WORK TO BE COMPLETED =
Without the pictures, write the listing below out again, line for line.

RECORDED DATA =
::::::::::

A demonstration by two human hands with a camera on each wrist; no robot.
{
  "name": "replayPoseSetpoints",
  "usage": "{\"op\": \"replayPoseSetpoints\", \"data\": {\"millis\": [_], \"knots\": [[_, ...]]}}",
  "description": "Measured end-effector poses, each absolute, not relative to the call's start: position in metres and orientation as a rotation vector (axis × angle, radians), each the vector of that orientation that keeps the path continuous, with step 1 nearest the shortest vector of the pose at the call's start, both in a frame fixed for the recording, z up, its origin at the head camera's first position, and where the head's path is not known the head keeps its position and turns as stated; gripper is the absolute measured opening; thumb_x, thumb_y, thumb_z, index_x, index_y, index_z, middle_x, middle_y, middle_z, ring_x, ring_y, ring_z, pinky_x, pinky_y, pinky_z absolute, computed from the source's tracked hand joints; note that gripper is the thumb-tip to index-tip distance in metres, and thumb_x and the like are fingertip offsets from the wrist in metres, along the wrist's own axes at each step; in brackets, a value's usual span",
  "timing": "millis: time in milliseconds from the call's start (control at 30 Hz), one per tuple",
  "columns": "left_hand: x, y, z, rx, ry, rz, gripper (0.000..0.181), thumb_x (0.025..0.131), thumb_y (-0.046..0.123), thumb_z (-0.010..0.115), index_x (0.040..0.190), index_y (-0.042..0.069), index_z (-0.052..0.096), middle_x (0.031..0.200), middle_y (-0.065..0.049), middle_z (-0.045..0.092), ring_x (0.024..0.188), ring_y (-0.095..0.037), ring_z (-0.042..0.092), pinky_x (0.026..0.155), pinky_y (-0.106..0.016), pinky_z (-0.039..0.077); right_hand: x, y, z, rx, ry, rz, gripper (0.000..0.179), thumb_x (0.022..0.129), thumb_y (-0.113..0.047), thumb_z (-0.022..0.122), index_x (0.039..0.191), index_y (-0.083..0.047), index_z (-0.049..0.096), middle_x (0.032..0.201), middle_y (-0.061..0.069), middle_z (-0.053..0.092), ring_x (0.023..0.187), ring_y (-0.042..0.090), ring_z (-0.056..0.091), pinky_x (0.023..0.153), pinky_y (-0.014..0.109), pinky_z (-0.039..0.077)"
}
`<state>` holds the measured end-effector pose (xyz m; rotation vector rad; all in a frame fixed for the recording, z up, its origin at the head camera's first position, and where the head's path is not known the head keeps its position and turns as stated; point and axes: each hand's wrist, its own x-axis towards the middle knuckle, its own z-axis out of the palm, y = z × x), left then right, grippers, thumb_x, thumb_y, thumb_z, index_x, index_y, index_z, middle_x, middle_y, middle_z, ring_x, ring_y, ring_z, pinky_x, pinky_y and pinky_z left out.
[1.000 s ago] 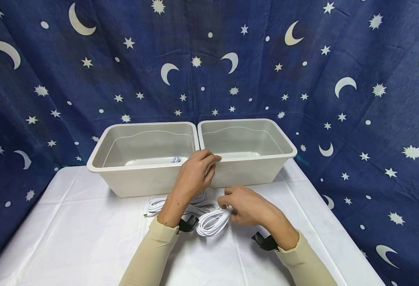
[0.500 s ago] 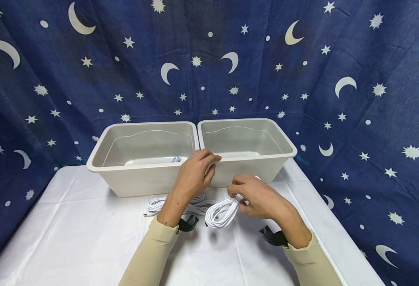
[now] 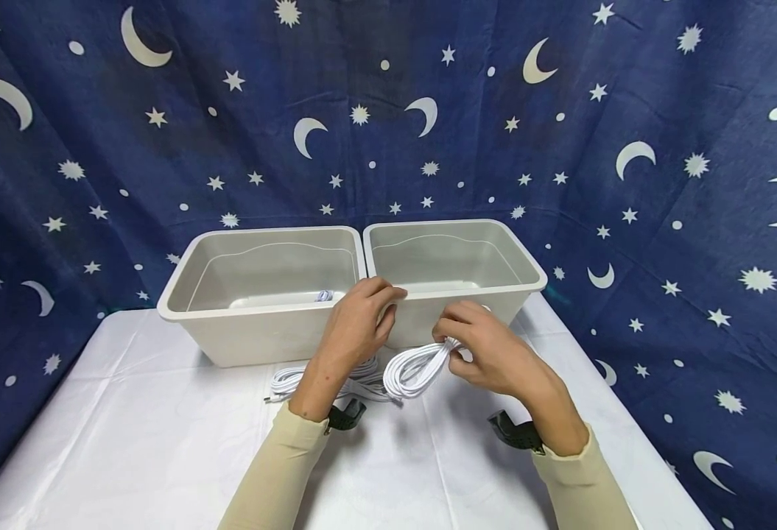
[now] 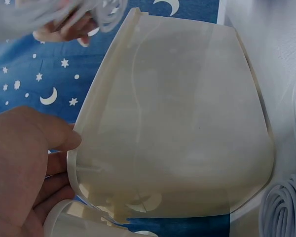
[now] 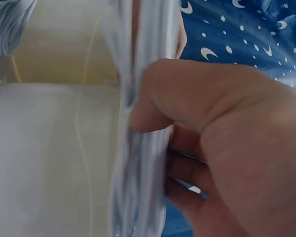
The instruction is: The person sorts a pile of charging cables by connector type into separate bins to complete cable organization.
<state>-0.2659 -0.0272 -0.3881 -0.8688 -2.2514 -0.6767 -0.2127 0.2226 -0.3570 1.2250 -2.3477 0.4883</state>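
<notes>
My right hand (image 3: 490,350) pinches a coiled white cable (image 3: 413,374) at its middle, the loops hanging to the left in front of the right bin. The right wrist view shows thumb and fingers around the cable strands (image 5: 140,187), which are blurred. My left hand (image 3: 359,316) grips the front rim of the right-hand grey bin (image 3: 428,313) near its left corner. In the left wrist view, the thumb lies on one side of that rim (image 4: 73,163) and the fingers on the other. Below my left hand, more coiled white cables (image 3: 289,379) lie on the table, partly hidden by the forearm.
A second grey bin (image 3: 249,340) stands at the left, side by side with the first. Inside it lies a small white-and-blue bundle (image 3: 324,296). A white cloth covers the table (image 3: 143,442). Behind hangs a blue curtain (image 3: 255,140) with moons and stars.
My right hand has lifted the coiled cable off the table, moving up and slightly right towards the right bin. The left hand stays at the rim.
</notes>
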Motion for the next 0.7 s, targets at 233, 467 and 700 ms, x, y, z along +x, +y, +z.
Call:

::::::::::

ANSWER TO THE EXERCISE =
A demonstration by two human hands with a camera on each wrist; no robot.
{
  "name": "replayPoseSetpoints",
  "usage": "{\"op\": \"replayPoseSetpoints\", \"data\": {\"millis\": [_], \"knots\": [[_, ...]]}}",
  "description": "Measured end-effector poses, each absolute, not relative to the call's start: position in metres and orientation as a rotation vector (axis × angle, radians), each the vector of that orientation that keeps the path continuous, with step 1 nearest the shortest vector of the pose at the call's start, both in a frame fixed for the recording, z up, its origin at the head camera's first position, and where the head's path is not known the head keeps its position and turns as stated; gripper is the absolute measured opening; thumb_x, thumb_y, thumb_z, index_x, index_y, index_z, middle_x, middle_y, middle_z, ring_x, ring_y, ring_z, pinky_x, pinky_y, pinky_z absolute, computed from the source's tracked hand joints; note that gripper is the thumb-tip to index-tip distance in metres, and thumb_x and the like are fingertip offsets from the wrist in metres, along the wrist's own axes at each step; in brackets, a value's usual span",
  "timing": "millis: time in milliseconds from the call's start (control at 30 Hz), one per tuple",
  "columns": "left_hand: x, y, z, rx, ry, rz, gripper (0.000..0.181), thumb_x (0.025..0.131), thumb_y (-0.046..0.123), thumb_z (-0.010..0.115), index_x (0.040..0.190), index_y (-0.042..0.069), index_z (-0.052..0.096), middle_x (0.031..0.200), middle_y (-0.065..0.049), middle_z (-0.045..0.092), ring_x (0.024..0.188), ring_y (-0.095..0.037), ring_z (-0.042..0.092), pinky_x (0.026..0.155), pinky_y (-0.106..0.016), pinky_z (-0.039..0.077); right_hand: x, y, z, rx, ry, rz, gripper (0.000..0.179), thumb_x (0.022..0.129), thumb_y (-0.113..0.047), thumb_z (-0.022..0.122), index_x (0.039..0.191), index_y (-0.083..0.047), index_z (-0.049..0.096), middle_x (0.032..0.201), middle_y (-0.061..0.069), middle_z (-0.053..0.092), ring_x (0.023..0.187), ring_y (-0.042..0.090), ring_z (-0.056..0.091), pinky_x (0.023..0.153), pinky_y (-0.014..0.109), pinky_z (-0.039..0.077)"
}
`<state>` holds the measured end-effector pose (xyz m; rotation vector rad; all in a frame fixed for the recording, z up, its origin at the head camera's first position, and where the head's path is not known the head keeps its position and turns as stated; point and axes: each hand's wrist, its own x-axis towards the middle knuckle, its own z-axis out of the palm, y = z × x), left then right, grippers, thumb_x, thumb_y, thumb_z, index_x, index_y, index_z, middle_x, middle_y, middle_z, ring_x, ring_y, ring_z, pinky_x, pinky_y and pinky_z left out.
[1.000 s ago] 
[0.500 s ago] 
[now] 
[now] 
[now] 
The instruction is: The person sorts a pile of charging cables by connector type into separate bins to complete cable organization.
<state>-0.2659 -0.0272 -0.3881 -0.8688 -2.2514 -0.6767 -0.2127 0.2226 -0.3570 1.2250 -2.3477 0.4883</state>
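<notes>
My right hand (image 3: 490,350) pinches a coiled white cable (image 3: 413,374) at its middle, the loops hanging to the left in front of the right bin. The right wrist view shows thumb and fingers around the cable strands (image 5: 140,187), which are blurred. My left hand (image 3: 359,316) grips the front rim of the right-hand grey bin (image 3: 428,313) near its left corner. In the left wrist view, the thumb lies on one side of that rim (image 4: 73,163) and the fingers on the other. Below my left hand, more coiled white cables (image 3: 289,379) lie on the table, partly hidden by the forearm.
A second grey bin (image 3: 249,340) stands at the left, side by side with the first. Inside it lies a small white-and-blue bundle (image 3: 324,296). A white cloth covers the table (image 3: 143,442). Behind hangs a blue curtain (image 3: 255,140) with moons and stars.
My right hand has lifted the coiled cable off the table, moving up and slightly right towards the right bin. The left hand stays at the rim.
</notes>
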Motion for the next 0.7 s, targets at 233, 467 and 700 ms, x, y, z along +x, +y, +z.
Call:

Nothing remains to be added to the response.